Seven people stung by Portugese Man O’War jellyfish in Benidorm

Seven people are stung by deadly Portugese Man O’War jellyfish as several Benidorm beaches are put on lockdown

  • Three beaches were temporarily shut as authorities combed the waters 
  • Seven people suffered ‘minor’ stings with five needing hospital treatment 
  • The Portuguese Man O’War sting is rarely fatal but can cause serious injury

Seven people have been stung by killer Portuguese Men O’War in Benidorm.

Three beaches were closed temporarily in the Costa Blanca holiday resort yesterday after two of the jellyfish-like creatures were spotted in the water.

The first was found at Mal Pas beach, a little cove between the town’s main beaches, and the second was found at the popular Levante beach.

The stings suffered by seven people are said to have been ‘minor’, although five of the seven sunbathers were taken to hospital. It is not known if any were British.

Three Benidorm beaches were temporarily closed down because of the jellyfish stings as authorities swept the water

Monica Gomez, Benidorm’s Councillor for Beaches, confirmed: ‘Benidorm Town Hall this yesterday morning activated a Portuguese Men O’War protocol after two were found off town beaches. They were removed by lifeguards.

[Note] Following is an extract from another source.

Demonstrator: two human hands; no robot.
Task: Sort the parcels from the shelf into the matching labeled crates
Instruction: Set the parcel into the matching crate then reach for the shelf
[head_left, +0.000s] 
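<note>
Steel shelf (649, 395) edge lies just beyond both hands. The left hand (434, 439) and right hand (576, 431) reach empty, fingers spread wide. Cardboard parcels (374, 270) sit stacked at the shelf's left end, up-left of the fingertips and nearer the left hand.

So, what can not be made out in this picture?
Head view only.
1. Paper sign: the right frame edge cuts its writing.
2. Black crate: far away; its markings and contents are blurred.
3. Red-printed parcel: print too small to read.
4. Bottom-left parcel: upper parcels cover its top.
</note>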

‘As a precautionary measure bathing was banned and the red flag hoisted for an hour at the main Levante and Poniente beaches, and for more than two hours at Mal Pas beach.

‘Seven people were treated for minor stings caused by the jellyfish-like creatures at Mal Pas beach.

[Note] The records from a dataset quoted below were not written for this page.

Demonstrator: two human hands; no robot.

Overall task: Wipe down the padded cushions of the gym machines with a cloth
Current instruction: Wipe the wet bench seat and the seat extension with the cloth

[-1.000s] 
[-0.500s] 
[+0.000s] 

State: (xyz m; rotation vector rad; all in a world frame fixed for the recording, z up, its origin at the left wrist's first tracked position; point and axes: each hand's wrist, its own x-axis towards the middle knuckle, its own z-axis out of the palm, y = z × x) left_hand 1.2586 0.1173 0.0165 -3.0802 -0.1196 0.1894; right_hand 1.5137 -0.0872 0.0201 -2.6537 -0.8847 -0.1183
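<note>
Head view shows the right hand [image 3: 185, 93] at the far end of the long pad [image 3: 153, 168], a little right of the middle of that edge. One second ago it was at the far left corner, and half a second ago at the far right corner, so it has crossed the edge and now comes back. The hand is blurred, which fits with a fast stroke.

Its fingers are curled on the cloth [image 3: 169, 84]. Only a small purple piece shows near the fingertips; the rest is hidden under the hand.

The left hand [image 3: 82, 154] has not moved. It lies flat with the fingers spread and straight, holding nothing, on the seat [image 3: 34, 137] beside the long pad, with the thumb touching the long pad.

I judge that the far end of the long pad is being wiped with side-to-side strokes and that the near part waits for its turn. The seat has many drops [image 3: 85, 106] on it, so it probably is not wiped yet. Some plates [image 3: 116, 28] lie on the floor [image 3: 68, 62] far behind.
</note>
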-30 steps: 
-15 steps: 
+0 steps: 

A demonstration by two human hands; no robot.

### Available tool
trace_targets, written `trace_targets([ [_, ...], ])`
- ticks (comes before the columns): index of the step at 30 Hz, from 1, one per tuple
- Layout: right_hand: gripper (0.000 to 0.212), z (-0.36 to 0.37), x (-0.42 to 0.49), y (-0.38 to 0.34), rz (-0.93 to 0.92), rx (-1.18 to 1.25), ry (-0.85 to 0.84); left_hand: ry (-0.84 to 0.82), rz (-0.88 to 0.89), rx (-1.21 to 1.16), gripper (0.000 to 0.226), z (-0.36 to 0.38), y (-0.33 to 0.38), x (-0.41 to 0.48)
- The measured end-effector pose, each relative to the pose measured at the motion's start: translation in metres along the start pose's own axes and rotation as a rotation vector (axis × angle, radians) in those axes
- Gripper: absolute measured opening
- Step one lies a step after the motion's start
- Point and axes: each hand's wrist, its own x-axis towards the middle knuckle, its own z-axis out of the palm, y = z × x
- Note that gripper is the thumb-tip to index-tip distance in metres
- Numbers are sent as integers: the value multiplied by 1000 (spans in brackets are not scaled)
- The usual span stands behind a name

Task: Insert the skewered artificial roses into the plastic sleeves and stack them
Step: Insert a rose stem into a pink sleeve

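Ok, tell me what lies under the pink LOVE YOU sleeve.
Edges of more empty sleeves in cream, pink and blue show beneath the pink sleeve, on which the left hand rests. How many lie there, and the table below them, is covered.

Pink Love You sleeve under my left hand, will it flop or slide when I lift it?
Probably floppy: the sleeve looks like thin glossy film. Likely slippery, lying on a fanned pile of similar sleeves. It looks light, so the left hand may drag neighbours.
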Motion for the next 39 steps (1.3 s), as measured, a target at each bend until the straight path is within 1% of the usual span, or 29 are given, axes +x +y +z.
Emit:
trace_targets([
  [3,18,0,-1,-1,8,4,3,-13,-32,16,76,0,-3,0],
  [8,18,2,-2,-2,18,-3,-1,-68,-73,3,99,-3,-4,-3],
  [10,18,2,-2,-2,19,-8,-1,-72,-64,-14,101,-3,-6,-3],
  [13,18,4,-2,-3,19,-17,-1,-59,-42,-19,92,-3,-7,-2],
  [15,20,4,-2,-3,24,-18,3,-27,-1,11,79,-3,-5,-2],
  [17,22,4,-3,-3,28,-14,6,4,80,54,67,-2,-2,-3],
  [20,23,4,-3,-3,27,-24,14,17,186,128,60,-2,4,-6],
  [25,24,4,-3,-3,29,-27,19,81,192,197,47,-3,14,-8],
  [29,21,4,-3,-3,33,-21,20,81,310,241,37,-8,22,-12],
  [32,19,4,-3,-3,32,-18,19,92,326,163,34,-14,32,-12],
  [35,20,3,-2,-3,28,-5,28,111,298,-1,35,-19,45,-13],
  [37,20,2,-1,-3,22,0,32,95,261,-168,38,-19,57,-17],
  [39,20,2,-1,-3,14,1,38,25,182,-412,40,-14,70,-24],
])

‘Five were taken to Villajoyosa Hospital, as part of protocol and as a precautionary measure.

‘We have acted swiftly and diligently and banned bathing until we were sure there were no more Portuguese Men O’War in the water.’

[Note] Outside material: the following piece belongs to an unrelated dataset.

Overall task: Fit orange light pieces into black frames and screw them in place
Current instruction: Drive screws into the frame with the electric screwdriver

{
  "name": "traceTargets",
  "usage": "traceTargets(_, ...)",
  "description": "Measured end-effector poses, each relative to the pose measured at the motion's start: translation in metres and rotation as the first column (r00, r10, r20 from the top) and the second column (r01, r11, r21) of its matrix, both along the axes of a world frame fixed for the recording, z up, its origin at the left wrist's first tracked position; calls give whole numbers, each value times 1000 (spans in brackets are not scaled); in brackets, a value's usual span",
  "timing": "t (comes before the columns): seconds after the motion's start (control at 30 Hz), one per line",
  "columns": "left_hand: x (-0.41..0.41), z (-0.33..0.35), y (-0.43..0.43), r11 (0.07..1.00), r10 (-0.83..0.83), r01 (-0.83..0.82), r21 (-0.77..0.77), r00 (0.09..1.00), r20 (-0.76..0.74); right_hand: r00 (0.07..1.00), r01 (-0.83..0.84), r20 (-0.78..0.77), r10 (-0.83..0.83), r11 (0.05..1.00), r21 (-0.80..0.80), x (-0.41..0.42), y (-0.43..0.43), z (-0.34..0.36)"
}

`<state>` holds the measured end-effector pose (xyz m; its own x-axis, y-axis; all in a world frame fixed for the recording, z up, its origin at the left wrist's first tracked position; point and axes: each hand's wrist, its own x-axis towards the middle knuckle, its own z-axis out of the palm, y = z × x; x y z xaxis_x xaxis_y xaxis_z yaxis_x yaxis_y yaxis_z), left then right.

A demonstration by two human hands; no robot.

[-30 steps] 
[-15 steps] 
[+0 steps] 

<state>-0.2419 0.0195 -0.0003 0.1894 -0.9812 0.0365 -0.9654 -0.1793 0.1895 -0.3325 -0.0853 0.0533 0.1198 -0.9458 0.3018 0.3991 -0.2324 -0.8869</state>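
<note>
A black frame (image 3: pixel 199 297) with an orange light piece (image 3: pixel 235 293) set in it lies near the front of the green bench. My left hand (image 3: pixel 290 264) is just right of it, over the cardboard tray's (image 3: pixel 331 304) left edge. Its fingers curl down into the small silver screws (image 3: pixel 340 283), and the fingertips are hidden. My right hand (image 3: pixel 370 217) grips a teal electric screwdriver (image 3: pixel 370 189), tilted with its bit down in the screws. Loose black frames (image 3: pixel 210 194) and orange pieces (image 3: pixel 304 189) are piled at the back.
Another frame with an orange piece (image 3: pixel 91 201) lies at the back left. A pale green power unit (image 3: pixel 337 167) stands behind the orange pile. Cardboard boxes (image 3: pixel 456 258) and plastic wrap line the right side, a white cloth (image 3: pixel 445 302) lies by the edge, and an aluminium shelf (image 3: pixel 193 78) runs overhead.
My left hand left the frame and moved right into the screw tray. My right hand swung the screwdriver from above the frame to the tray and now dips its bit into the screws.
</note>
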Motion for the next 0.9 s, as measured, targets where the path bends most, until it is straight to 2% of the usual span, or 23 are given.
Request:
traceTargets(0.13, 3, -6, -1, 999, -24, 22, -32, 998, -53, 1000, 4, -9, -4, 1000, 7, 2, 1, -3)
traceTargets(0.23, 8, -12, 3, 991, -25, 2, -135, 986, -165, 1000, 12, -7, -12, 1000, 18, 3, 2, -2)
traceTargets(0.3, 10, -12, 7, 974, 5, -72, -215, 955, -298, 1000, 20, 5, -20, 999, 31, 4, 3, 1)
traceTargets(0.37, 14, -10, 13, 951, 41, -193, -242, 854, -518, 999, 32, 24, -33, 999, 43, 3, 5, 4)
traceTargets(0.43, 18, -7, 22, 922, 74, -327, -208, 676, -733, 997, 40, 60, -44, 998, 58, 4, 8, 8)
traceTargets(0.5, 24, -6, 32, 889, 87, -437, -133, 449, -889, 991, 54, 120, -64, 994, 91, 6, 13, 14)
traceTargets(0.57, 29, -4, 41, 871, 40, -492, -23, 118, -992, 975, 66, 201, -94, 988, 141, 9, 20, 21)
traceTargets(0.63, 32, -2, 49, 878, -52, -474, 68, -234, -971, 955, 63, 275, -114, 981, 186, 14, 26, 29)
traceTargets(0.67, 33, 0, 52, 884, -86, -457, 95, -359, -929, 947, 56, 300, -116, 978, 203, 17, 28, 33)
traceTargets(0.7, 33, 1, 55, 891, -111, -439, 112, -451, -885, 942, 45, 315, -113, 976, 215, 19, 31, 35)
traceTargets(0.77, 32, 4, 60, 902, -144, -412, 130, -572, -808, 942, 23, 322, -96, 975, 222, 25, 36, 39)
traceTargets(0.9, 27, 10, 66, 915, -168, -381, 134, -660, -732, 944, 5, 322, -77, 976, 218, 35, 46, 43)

The Portuguese Man O’War is often called a jellyfish but is actually a species of siphonophore, a group of animals that are closely related to jellyfish.

The creature’s venom is capable of paralysing and killing small fish and crustaceans and has even killed humans

Their tentacles are loaded with coiled, barbed tubes that deliver venom capable of paralysing and killing small fish and crustaceans.

They are rarely deadly to people but can be dangerous to children, elderly people, asthmatics and people with allergies as they can cause fever, shock and respiratory distress.

A woman was left with excruciating marks all over her body earlier this month after being stung by one of the creatures.

Naomi Mateos, 22, was swimming at Puntas de Calnegre beach in Lorca, when she became ‘paralysed’ by a sharp sting.

She said after a two-day stay in hospital: ‘I felt as if fire or acid was being injected into my body.’